The 2019 Pro Display XDR was Apple’s first display in eight years, but was unlike anything that had come before it. Bigger than the old 30-inch Cinema Display, this monitor packed a whopping 6K resolution into a panel that Apple said went toe-to-toe with reference monitors used in Hollywood. At a starting price of $4,999 — without a stand — it was far from what most Mac users could justify.

Apple said the Pro Display XDR was a serious tool for serious work, but it was just plain overkill for most.

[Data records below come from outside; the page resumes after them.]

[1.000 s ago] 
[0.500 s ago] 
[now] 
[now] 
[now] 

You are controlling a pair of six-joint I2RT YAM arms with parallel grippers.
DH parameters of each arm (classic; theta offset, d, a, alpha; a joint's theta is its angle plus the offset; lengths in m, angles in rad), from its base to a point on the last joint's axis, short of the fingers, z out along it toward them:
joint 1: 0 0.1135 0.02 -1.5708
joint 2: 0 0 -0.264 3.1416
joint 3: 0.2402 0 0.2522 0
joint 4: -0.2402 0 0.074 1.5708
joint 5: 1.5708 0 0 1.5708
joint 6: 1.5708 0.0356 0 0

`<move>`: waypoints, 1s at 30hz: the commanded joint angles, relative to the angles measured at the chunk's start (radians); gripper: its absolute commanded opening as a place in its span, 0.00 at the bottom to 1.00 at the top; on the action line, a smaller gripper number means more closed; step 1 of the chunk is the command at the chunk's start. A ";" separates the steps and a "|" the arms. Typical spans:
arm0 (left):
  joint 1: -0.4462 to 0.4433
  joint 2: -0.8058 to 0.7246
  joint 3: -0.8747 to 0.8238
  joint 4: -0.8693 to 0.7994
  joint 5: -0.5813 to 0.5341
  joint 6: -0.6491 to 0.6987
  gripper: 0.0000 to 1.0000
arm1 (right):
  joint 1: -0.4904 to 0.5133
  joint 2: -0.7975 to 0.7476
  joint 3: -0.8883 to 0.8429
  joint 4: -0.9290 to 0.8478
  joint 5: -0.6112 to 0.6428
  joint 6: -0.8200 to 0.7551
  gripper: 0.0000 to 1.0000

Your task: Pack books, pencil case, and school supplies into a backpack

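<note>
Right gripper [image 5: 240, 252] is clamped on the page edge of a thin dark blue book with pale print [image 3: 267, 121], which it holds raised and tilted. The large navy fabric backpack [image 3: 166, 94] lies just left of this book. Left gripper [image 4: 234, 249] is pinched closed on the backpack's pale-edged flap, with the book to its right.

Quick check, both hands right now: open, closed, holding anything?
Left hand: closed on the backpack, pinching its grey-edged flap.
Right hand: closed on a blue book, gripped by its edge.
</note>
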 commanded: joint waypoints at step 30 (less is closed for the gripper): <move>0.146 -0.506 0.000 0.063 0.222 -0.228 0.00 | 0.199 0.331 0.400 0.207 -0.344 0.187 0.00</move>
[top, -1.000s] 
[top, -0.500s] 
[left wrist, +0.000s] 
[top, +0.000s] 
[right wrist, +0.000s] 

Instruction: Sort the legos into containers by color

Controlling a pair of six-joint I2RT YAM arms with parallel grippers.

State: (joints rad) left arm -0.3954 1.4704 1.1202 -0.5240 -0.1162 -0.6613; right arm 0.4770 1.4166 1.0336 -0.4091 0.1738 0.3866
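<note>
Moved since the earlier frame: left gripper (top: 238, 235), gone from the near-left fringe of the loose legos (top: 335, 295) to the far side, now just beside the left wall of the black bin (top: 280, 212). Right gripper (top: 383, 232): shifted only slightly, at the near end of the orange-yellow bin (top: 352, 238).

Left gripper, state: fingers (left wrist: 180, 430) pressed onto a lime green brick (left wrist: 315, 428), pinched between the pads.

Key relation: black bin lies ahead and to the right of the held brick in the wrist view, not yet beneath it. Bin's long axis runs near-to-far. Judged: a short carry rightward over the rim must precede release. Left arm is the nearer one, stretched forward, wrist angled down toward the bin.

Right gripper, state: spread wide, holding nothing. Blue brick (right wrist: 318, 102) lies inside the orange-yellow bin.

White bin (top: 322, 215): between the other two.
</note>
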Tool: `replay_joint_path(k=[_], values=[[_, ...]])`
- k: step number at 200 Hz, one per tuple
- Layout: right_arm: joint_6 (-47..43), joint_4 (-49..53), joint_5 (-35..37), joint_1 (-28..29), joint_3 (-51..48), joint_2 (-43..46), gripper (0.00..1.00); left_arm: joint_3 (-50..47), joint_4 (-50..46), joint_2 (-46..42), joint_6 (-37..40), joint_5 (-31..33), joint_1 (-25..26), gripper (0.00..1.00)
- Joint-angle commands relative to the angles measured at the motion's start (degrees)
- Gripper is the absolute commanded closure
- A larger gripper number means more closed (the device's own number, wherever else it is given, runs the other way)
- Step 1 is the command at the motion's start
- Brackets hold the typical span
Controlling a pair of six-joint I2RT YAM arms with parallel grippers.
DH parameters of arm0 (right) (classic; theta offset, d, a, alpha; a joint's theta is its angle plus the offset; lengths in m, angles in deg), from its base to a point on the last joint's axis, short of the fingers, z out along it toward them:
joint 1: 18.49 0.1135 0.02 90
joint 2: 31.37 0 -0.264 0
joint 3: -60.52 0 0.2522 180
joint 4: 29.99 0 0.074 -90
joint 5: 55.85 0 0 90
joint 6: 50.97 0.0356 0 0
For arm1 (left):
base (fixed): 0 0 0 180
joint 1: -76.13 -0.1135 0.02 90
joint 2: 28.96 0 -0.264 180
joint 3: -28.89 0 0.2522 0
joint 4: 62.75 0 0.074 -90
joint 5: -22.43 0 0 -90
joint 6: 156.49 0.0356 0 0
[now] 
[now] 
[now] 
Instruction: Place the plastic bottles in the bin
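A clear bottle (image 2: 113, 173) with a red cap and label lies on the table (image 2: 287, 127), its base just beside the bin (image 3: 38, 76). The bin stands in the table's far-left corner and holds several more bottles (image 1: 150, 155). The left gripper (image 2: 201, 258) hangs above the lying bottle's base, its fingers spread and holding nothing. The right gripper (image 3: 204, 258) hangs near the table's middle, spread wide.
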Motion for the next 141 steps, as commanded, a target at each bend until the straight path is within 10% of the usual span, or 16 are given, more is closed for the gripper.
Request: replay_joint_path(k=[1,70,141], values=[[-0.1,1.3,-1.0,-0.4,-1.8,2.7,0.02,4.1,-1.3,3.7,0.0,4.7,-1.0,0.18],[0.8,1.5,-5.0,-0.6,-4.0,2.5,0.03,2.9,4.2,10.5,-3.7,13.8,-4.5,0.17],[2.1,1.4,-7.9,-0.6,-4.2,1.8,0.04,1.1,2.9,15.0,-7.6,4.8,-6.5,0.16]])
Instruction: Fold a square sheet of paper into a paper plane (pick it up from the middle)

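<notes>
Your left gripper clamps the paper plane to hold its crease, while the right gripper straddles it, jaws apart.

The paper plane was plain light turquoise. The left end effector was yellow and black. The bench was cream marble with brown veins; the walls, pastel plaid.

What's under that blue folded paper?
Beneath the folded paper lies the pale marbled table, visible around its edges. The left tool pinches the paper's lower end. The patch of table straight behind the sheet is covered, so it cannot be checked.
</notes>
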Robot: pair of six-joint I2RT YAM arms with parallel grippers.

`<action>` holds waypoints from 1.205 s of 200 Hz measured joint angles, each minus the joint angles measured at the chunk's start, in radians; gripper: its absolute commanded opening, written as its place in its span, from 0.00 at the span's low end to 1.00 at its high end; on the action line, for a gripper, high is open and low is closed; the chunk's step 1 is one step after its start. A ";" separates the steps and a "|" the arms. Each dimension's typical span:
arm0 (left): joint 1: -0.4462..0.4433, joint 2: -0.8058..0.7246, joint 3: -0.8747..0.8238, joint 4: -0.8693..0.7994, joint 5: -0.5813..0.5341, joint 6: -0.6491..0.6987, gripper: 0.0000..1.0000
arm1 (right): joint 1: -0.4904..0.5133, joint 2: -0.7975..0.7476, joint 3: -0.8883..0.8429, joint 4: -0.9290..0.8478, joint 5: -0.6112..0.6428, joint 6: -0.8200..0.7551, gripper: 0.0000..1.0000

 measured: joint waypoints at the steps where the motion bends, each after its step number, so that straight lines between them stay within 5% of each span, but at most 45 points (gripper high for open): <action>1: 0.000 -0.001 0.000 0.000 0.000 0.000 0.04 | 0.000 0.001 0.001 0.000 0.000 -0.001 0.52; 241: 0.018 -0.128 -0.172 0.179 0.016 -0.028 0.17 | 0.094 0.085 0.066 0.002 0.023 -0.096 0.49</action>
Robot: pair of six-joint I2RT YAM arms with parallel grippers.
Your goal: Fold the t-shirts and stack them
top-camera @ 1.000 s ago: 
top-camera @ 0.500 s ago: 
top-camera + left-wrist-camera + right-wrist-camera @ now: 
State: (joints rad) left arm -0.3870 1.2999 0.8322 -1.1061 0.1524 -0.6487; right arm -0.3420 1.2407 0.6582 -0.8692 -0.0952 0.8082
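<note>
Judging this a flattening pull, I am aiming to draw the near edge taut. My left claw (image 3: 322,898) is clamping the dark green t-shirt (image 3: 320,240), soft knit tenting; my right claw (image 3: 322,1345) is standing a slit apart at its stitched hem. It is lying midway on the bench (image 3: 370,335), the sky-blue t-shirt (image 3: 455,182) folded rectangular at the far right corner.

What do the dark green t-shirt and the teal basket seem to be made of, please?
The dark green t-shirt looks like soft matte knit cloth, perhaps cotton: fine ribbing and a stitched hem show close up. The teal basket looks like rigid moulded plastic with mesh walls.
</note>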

The 27-inch Studio Display houses a 5K panel in a new design that takes its cues from the Apple’s current design language. While its name is an old one, it really feels like a successor to the Thunderbolt Display more than anything else. While notably more expensive, it offers a similar docking experience that notebook users were first treated to over a decade ago.

Studio Display

While the XDR is just too much … everything… for most people, the Studio Display is a much better fit. Many think it is too expensive at $1,599, and that’s probably true, especially given that the panel itself isn’t anything all that special anymore.

I’m willing to sit those things aside and just be glad Apple is back in the display business. It has a rich history of making good products in the space, and I hope there are many more to come in the future.


  1. At the same time, the CRT-based Studio Display was given one last overhaul, but the full history of Apple’s CRT line is a story for another time.